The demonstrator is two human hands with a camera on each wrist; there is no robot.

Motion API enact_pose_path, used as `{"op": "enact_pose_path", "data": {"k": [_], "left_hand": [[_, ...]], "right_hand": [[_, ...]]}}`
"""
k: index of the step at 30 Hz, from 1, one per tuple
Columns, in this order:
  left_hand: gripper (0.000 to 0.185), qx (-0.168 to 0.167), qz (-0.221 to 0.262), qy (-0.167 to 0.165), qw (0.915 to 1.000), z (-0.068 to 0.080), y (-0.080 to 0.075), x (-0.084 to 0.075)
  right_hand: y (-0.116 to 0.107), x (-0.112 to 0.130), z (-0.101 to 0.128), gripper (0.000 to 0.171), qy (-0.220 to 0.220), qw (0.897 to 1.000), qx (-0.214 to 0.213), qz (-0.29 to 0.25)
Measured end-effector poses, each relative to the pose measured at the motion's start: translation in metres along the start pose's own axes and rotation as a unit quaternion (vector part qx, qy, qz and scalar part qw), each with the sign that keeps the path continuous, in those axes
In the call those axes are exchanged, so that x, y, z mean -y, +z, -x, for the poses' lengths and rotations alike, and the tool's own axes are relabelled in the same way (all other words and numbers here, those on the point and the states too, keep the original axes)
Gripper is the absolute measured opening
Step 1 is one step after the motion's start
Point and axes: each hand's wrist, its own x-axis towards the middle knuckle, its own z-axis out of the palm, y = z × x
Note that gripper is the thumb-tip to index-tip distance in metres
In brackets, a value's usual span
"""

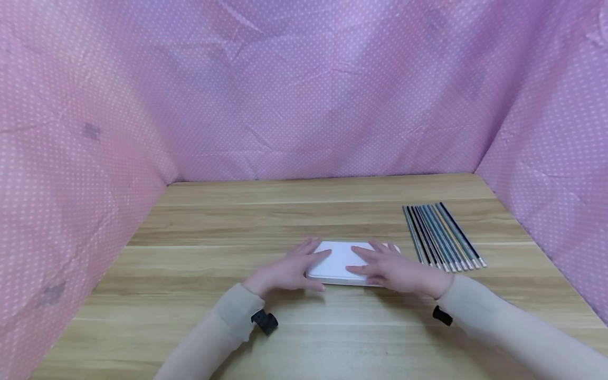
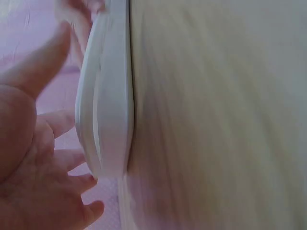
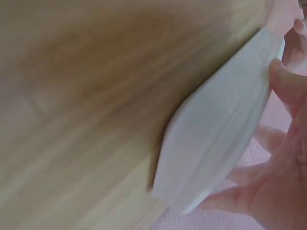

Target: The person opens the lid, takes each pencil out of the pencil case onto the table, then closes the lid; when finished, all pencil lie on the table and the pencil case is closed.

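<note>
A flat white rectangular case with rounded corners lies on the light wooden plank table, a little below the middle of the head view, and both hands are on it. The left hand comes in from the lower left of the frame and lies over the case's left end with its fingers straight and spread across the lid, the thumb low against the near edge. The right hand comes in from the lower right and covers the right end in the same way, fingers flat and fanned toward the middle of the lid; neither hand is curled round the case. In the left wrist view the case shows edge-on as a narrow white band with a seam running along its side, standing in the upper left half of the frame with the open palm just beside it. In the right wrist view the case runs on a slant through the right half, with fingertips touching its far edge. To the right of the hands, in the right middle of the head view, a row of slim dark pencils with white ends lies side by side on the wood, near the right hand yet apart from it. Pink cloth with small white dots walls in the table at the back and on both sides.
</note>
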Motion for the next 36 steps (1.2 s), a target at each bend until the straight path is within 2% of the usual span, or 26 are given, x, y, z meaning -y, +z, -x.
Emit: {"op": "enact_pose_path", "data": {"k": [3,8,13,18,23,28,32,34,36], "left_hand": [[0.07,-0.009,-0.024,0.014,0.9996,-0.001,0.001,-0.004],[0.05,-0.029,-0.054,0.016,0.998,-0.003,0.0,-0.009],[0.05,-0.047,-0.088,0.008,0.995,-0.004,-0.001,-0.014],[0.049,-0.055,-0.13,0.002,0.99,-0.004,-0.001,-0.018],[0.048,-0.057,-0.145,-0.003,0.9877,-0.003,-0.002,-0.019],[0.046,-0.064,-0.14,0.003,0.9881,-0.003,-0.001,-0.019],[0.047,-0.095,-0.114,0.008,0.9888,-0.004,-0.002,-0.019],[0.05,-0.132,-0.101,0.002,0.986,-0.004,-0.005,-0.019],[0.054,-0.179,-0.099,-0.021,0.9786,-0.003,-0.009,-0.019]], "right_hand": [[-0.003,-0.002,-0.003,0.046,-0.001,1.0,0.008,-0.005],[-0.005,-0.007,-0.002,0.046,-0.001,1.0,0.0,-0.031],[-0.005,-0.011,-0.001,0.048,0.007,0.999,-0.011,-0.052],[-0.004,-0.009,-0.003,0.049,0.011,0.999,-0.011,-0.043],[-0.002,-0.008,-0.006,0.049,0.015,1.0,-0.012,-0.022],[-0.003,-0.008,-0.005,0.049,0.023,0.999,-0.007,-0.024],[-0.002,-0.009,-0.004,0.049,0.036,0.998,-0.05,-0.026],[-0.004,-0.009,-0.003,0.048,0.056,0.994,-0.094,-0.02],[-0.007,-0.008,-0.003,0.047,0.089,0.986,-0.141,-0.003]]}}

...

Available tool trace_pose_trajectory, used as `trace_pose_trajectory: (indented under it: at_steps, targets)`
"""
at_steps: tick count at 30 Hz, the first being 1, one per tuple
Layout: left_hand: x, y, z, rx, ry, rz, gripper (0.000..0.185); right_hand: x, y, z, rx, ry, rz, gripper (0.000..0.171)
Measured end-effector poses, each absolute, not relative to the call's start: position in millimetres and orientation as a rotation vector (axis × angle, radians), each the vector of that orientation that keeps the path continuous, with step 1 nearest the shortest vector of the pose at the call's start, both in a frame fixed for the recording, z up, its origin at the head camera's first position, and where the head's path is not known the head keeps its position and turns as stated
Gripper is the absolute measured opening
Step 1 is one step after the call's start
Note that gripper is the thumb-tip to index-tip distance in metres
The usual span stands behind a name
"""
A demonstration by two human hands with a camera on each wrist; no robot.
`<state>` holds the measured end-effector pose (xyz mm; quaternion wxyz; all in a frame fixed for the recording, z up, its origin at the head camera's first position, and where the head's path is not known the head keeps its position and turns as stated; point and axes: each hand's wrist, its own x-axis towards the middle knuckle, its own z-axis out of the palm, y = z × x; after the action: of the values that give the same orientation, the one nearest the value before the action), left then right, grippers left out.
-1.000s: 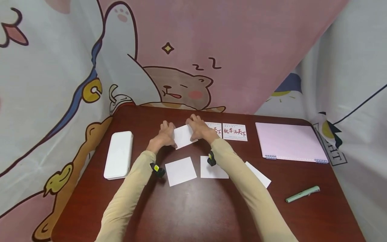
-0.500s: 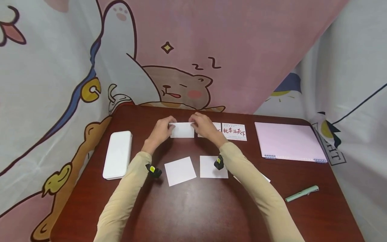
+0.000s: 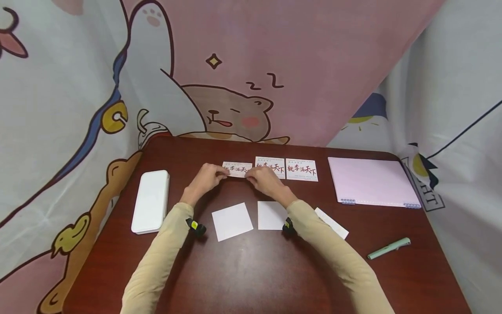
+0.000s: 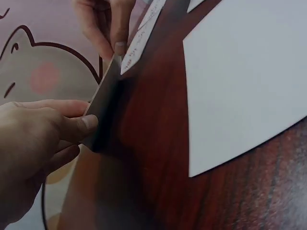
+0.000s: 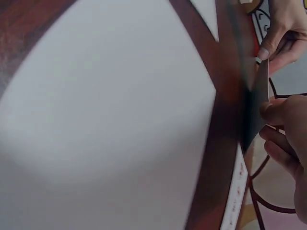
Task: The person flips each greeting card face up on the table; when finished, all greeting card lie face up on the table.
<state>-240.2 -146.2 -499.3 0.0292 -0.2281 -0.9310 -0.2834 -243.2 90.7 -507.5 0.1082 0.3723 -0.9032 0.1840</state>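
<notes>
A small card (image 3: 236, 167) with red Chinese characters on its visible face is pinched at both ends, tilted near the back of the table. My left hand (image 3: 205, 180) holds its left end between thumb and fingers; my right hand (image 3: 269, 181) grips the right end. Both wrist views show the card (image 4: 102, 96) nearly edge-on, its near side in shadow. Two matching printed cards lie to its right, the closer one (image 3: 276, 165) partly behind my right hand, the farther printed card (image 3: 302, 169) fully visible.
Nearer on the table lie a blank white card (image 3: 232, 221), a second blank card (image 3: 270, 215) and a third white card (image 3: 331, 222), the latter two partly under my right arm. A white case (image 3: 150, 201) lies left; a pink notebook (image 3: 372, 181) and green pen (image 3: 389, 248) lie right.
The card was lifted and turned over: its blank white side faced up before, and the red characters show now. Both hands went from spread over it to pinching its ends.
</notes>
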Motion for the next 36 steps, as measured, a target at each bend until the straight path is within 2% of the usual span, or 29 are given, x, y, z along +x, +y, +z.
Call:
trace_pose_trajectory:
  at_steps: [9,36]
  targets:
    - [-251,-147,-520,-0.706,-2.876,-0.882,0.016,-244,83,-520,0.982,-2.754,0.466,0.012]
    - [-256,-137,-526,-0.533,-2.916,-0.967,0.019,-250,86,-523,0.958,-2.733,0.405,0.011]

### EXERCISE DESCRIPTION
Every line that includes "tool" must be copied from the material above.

### SOLUTION
In the call those axes are exchanged, so that x, y, z mean -y, +z, -x, for the poses' lengths and rotations alike, and the tool's own axes are relabelled in the same way (all other words and numbers here, those on the point and the states too, keep the original axes)
Available tool trace_pose_trajectory, used as `trace_pose_trajectory: (indented under it: at_steps, targets)`

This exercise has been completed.